Cryptocurrencies such as Bitcoin and smart contract platforms like Ethereum are recent examples of the evolution of consensus algorithms blockchain represents. Consensus, getting distributed processes to agree on a single value, is a fundamental problem in computer science. Distributed processing is difficult. In fact, there are logical proofs that show pretty conclusively that there won’t be a single perfect algorithm for handling consensus in an asynchronous system made of imperfect nodes. As long as there is the possibility of a fault, there is a certainty of a problem.
It’s important to have a solid understanding of the fundamentals since we are tasked with identifying an imperfect consensus algorithm sufficient for complex distributed use cases. First, we’ll discuss consensus algorithms. Next, we’ll look into current algorithms addressing byzantine fault tolerance, followed by emerging algorithms. With that overview of the landscape, we can start to get a handle on selecting an algorithm for a particular use case. We’ll wrap up by looking through a glass darkly about what might be.
The Problem with Consensus
All consensus algorithms address termination, agreement and integrity properties. Termination, a liveness property, means all correct (non-faulty) processes eventually produce a value. Agreement, a safety property, means that all correct processes select the same value and these values are valid within the dictates of the protocol. In other words, the state of being “correct” is determined by how many other processes share your value (all, some quorum or even one). Integrity addresses the ability to recover from the failure of a participating node. Failure can refer to either a fail-stop or a byzantine fault. When a process stops communicating in the case of failure, this is called a fail-stop. A byzantine fault refers to a process where a process continues to communicate but sends faulty, possibly malicious. data.

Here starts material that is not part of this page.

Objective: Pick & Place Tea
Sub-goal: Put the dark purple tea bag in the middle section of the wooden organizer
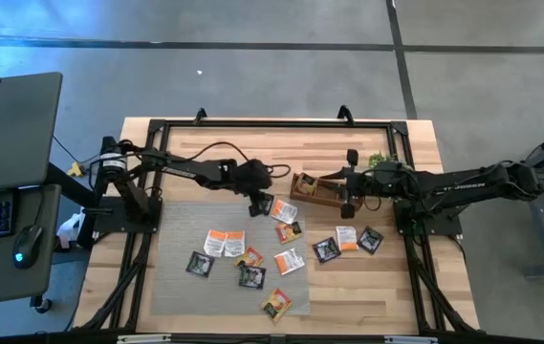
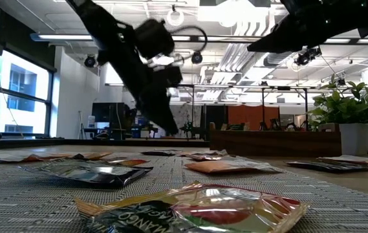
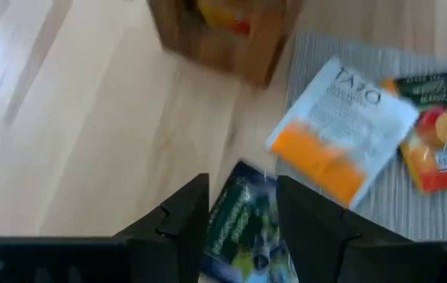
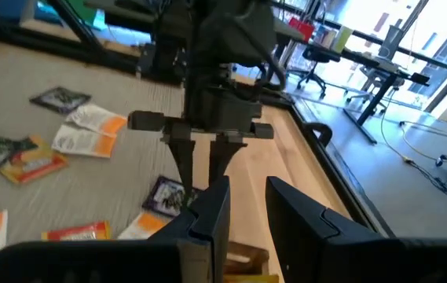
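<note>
The left gripper (image 1: pixel 258 204) hangs released, its fingers straddling a dark tea sachet (image 3: pixel 243 232) that lies flat on the worktop (image 1: pixel 424 287) directly beneath. Judged light, thin, limp and slick, it wants pinching by an edge. Roughly twelve sachets lie scattered. The right gripper (image 1: pixel 348 201) waits opposite, part-open, holding nothing.

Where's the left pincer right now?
In the high view, the left pincer hangs open near the table's middle, over a dark tea sachet, just left of the wooden tray.
</note>
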`<state>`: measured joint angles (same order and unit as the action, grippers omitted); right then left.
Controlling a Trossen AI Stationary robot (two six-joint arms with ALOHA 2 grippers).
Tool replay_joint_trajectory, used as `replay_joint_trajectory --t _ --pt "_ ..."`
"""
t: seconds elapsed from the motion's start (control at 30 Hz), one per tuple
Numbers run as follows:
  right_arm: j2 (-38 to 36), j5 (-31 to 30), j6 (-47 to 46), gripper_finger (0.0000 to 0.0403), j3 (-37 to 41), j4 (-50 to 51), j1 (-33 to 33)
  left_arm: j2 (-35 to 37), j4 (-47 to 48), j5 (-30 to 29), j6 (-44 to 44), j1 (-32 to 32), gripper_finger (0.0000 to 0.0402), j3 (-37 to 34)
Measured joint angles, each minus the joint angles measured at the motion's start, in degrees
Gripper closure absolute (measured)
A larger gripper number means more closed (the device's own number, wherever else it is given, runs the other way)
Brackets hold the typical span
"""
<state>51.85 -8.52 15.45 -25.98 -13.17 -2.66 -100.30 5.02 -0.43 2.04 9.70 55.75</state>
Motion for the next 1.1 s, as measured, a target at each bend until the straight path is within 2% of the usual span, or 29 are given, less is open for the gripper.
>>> replay_joint_trajectory --t 0.07,0.4,0.63,0.77,0.97,1.1 --pt "0.2 -0.1 0.0 0.0323 0.0 -0.1 0.0 -1.0 2.2 -0.1 -0.3 0.5 0.0254 -0.5" --pt "0.7 0.0 0.0 0.0323 0.0 -0.5 0.0 -7.1 -0.3 -0.1 -0.3 0.4 0.0254 0.1" --pt "0.7 0.0 0.0 0.0323 0.0 -0.7 0.0 -8.3 0.4 -1.3 -0.1 0.4 0.0258 0.1" --pt "0.7 0.0 0.0 0.0323 0.0 -0.8 0.0 -8.4 1.2 0.1 -0.3 0.5 0.0294 0.1" --pt "0.7 0.0 0.0 0.0323 0.0 -0.9 0.0 -8.4 1.4 0.1 -0.2 0.5 0.0390 0.1" --pt "0.7 0.0 0.0 0.0323 0.0 -0.9 0.0 -8.4 1.0 -1.6 2.0 0.4 0.0383 -0.1"
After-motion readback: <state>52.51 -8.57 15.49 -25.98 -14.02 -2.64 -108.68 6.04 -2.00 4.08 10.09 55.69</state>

Spoiler alert: this is not good.
In a synchronous network, a message m is sent from node x to node y with the understanding there exists an upper bound of t representing the maximum amount of time a message can spend traversing the network and a maximum amount p for the amount of time the slowest machine could reasonably process the message. A message m is sent from x to y and an ack is returned to x. It’s easy to reason about a fail-stop condition by setting a timeout for the round-trip communication; 2x (t + p(x) + p(y)). In an asynchronous network, we have no t and p. Instead, the concept of a callback is used; x will send m to y and expect a reply at some unbounded future time f. This unbounded f effectively places an upper limit on the reliability of distributed asynchronous systems and, by extension, prevents there from being a single, totally effective consensus algorithm, aka the FLP Impossibility.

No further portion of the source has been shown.